▶ _WHAT IS EXPECTED_:
Entries follow. Return each line that contains the word "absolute".

Items from a data source
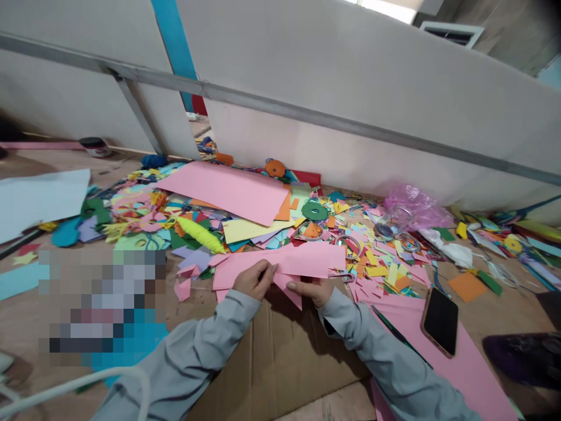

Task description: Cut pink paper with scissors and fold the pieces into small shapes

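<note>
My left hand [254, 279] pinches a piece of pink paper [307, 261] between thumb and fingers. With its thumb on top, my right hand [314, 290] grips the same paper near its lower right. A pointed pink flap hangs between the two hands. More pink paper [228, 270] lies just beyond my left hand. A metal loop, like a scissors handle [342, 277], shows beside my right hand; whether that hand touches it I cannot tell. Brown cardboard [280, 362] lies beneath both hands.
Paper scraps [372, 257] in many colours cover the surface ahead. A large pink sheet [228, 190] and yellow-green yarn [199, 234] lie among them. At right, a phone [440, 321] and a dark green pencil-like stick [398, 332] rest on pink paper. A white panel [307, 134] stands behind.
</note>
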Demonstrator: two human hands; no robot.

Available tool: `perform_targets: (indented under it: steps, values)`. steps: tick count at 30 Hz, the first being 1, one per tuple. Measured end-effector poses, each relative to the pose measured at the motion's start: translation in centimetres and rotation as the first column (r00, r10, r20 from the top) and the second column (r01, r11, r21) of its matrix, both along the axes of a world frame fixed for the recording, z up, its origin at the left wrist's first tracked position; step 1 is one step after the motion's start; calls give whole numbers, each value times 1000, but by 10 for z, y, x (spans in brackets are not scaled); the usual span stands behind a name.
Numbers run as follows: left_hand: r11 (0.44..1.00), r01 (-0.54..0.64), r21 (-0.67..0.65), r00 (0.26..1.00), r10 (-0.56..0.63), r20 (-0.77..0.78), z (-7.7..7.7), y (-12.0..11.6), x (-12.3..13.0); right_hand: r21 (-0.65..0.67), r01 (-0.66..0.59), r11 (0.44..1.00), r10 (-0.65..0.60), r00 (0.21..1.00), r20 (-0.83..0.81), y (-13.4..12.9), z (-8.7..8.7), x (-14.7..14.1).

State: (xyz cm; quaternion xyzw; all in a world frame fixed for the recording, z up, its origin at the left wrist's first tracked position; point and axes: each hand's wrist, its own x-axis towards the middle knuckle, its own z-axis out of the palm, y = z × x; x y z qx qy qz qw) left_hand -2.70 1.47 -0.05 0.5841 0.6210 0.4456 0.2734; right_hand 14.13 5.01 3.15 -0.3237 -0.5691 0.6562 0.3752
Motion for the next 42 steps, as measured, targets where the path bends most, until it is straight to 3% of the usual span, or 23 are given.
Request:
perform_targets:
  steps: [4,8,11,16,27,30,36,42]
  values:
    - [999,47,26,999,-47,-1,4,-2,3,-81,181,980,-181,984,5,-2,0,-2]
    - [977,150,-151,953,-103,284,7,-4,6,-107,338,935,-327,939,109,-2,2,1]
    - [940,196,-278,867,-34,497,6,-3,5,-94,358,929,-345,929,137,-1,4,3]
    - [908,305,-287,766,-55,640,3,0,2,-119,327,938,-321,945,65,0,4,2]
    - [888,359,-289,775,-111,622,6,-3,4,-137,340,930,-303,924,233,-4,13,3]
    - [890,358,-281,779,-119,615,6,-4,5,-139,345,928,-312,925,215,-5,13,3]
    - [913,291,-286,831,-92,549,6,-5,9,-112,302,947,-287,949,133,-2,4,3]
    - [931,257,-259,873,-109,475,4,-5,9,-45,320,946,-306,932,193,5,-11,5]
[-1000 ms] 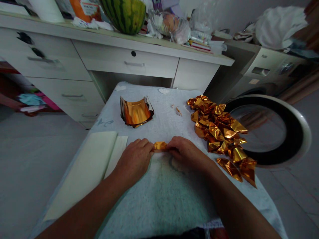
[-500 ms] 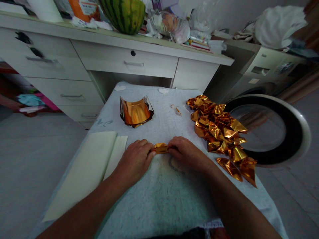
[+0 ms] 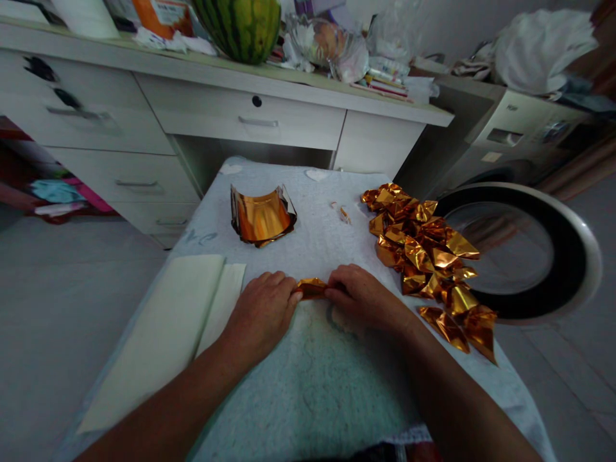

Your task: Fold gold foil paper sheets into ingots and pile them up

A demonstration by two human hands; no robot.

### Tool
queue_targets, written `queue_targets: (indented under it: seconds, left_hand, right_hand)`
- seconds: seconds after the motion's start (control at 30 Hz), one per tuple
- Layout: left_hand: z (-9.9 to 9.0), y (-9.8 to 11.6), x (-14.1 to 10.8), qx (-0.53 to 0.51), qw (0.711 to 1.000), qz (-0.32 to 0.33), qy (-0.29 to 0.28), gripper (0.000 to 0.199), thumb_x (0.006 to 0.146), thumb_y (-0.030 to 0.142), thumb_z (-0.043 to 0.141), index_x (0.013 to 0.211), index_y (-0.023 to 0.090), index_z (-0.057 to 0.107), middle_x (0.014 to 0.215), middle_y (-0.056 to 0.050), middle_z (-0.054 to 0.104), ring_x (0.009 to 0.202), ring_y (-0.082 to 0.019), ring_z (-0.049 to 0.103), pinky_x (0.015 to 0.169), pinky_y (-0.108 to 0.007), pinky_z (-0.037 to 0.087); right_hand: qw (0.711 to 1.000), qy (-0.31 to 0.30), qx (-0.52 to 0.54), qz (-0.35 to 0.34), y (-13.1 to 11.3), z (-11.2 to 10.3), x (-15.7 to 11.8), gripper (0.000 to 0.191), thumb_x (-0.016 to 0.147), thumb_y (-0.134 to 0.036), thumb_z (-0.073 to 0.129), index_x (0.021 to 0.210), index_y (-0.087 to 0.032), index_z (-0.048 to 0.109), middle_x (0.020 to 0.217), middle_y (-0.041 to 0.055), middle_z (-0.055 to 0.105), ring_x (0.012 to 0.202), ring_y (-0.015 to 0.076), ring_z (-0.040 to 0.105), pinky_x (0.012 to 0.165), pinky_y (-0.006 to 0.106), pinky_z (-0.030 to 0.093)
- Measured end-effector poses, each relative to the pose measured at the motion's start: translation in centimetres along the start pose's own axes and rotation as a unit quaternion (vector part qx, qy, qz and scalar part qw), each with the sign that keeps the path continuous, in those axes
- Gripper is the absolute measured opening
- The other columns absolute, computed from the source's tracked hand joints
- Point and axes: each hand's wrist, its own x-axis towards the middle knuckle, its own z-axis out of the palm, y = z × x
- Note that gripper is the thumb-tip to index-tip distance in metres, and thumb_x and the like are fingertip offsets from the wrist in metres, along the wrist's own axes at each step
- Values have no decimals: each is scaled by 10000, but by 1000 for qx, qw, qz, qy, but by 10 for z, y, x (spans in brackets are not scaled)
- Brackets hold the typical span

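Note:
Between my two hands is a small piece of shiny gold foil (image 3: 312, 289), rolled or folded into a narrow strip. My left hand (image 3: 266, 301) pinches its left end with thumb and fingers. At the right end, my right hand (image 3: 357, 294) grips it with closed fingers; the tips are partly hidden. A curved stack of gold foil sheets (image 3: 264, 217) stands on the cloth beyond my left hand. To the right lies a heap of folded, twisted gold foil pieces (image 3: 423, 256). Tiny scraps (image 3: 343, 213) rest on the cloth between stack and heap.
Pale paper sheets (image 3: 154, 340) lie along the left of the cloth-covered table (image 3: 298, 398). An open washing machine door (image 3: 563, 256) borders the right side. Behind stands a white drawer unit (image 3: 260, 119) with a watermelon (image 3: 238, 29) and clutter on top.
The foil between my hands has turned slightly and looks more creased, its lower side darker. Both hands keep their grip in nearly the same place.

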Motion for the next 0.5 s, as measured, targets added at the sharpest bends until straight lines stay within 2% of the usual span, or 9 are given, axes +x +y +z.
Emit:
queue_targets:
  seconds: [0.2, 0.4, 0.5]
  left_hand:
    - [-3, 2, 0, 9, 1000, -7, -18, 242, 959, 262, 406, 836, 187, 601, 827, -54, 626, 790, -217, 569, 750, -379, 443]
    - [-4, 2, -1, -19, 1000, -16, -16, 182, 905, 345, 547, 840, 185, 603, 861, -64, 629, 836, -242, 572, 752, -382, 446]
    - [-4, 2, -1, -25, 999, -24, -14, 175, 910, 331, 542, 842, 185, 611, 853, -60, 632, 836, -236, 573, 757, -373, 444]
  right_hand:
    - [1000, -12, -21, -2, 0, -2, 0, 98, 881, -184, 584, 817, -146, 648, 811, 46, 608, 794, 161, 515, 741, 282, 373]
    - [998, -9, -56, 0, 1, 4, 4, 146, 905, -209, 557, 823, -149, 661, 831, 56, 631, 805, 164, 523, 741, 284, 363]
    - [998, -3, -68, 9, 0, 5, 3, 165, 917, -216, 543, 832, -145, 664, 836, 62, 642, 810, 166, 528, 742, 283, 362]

▶ _TASK SOLUTION_:
- Gripper is the absolute measured opening
- The other columns absolute, computed from the source's tracked hand joints

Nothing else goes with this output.